Archive - Dec 5, 2007
Last night on the Atlas Virtual Capital group in Second Life, there was a lively discussion about various IPOs in the Second Life stock markets. What leads to a successful IPO? What role should the exchange take, and many other topics. I thought this would be a worthwhile subject to explore a little bit.
As I write this, there are fourteen companies that have IPOs going on in Second Life, a fifteenth just completed its IPO. Over the past week, at least L$ 1.2 million have been invested in IPOs. So, what do we know about these companies and the exchanges they are listed on?
ACE has four companies in IPO, including KAU, the company whose IPO just closed. Nearly L$ 800,000 of the money invested into IPOs were done on ACE. The biggest was WJUV Radio, which accounted for nearly 60% of the IPO shares bought. KAU brought in L$ 200,000, which accounted for about 25% of ACE’s IPO volume.

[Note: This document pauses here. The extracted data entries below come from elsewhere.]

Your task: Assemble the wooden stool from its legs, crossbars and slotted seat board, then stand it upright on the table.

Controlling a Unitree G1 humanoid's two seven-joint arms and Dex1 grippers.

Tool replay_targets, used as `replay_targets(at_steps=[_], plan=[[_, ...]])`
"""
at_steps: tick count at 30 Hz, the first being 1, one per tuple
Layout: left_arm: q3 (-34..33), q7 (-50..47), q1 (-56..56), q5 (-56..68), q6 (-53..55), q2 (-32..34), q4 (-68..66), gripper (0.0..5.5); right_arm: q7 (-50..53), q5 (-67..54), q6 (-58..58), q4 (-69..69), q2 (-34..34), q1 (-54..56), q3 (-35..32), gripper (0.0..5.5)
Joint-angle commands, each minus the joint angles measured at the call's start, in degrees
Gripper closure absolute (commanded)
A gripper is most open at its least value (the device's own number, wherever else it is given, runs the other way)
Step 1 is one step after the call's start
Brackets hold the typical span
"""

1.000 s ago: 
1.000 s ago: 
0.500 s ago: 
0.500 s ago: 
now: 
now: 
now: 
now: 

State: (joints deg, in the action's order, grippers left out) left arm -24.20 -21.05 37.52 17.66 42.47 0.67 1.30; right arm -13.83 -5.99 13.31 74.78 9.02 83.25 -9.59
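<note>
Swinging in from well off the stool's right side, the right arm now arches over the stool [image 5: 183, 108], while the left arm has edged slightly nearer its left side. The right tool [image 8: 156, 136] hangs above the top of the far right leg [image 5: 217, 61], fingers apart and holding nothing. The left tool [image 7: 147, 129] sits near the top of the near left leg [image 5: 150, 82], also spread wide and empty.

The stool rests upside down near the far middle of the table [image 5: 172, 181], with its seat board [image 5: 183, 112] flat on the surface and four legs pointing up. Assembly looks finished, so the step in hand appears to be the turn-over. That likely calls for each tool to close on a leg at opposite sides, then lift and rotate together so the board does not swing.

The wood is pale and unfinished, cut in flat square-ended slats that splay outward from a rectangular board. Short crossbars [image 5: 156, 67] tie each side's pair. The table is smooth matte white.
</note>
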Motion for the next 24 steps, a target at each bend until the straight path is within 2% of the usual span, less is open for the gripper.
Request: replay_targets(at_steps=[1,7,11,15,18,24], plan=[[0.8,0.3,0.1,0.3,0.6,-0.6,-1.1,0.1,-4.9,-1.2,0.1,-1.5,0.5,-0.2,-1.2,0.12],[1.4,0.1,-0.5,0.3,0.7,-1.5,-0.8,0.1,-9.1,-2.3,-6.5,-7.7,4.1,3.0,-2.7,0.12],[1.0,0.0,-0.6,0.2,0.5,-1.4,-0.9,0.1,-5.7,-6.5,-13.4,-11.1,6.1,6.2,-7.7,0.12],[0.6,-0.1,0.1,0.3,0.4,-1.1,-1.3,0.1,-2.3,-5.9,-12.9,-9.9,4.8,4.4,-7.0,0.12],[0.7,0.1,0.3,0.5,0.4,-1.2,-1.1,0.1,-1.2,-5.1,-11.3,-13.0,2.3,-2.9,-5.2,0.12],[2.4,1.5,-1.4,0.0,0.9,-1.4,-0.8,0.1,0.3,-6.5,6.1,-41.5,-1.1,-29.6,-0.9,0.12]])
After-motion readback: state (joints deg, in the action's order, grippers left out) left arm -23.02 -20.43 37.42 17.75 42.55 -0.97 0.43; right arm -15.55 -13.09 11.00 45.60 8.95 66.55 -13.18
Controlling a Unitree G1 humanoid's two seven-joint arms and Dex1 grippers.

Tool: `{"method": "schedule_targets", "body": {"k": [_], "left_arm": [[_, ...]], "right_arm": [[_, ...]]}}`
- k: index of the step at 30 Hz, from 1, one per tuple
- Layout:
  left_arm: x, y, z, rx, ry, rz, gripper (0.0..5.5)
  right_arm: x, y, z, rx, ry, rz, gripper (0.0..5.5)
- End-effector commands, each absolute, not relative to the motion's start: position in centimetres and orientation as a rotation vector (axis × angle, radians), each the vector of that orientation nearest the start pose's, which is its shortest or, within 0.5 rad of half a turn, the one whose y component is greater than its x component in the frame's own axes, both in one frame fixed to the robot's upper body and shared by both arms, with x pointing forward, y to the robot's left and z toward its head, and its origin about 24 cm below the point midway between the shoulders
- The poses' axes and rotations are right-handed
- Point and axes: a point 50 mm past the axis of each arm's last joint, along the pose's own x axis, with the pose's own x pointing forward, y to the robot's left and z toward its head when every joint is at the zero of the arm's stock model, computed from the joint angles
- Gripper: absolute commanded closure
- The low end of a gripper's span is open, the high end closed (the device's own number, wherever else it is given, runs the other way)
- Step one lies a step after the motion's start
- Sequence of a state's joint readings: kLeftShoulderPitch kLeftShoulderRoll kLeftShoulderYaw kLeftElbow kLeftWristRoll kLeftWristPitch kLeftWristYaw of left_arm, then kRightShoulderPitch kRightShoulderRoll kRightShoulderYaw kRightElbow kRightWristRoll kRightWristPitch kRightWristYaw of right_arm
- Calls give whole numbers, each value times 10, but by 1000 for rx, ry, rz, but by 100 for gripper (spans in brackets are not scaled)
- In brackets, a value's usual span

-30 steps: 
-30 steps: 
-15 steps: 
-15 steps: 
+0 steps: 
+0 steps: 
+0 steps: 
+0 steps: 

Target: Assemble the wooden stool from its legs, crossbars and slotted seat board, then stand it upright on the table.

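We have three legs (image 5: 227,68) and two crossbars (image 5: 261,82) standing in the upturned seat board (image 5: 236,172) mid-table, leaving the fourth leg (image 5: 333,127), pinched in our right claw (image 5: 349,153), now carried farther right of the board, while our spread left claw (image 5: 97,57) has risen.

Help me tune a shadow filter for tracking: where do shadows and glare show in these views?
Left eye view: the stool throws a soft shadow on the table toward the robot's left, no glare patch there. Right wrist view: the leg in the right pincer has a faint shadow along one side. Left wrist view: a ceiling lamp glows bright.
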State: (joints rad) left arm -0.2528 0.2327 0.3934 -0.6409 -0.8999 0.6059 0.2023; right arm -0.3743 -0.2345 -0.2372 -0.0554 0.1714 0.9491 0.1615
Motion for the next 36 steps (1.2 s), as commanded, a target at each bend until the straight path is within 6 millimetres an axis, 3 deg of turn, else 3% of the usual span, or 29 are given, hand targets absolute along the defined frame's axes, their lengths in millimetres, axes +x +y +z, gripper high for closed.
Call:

The second largest player in the IPO market over the past week was VSTEX. Over L$ 250,000 was invested in IPOs through VSTEX. BNF is the company that raised the most on VSTEX, bringing in over L$ 83,000.
The World Stock Exchange (WSE) has three companies in IPO right now. Between them, they’ve raised just under L$ 140,000. The vast majority of it coming for Fund Second Life (FSL) which raised over L$ 100,000 over the past week.
The International Stock Exchange (ISE) has only one IPO, VLADA. Over the past week, they brought in around L$ 42,000.
The Second Life Capital Exchange (SLCapEx) does not currently have any IPOs underway.
Beyond all of this, there are various private placements which take place, as well as people making deposits in banks, and so on. Clearly, financial services are an important sector of the Second Life economy. However, there is a lot more that needs to be understood about these companies, which I hope to explore over the coming days.
As I visit various blogs as part of Wordless Wednesday, I find some of them are highlighting that the draft version of blogger now supports OpenID. That is very cool. I’m a big supporter of OpenID. People with OpenIDs can login and comment on my blog using OpenID. A lot of people have OpenID already without even knowing it.
If you use AOL, your OpenID is http://openid.aol.com/screenname If you use Vox, your OpenID is http://username.vox.com If you use Livejournal, your OpenID is http://username.livejournal.com If you use hosted WordPress, your OpenID is http://username.wordpress.com If you use Yahoo! you can use http://idproxy.net to have it authenticate with your Yahoo! id. You can also set up your own OpenIDs at http://myopenid.com and http://claimid.com
One of the things that is great about http://claimid.com is that if you have many OpenID enabled accounts, like I do, you can link them all together with ClaimID. So, if you have an account that supports OpenID, sign in and say hello. If is also worth noting that you can set up your own blog to support OpenID by adding a few lines to your blog template, so I regularly use Orient Lodge as my OpenID.
In other technology related stuff, as I listened to the NPR Presidential Debate streaming yesterday online, I got the blow-by-blow recapping of the debate by Andy Carvin on Twitter. I even pointed people having problems with the stream to Andy’s Twitters. It was also through Twitter that I learned of Marc Orchant’s Massive Coronary. Our prayers go out to Marc and I keep my eye on Twitter for updates. On a happier note, it is great to participate, even peripherally, in the celebration on Hanukkah via people’s post on Twitter and their blogs. In many ways, it feels like we only have enough oil to keep for another day, but just as the oil lasted for eight days, I hold on to my faith that the Lord will provide and all of us will make it through our various trials. Happy Hanukkah everyone.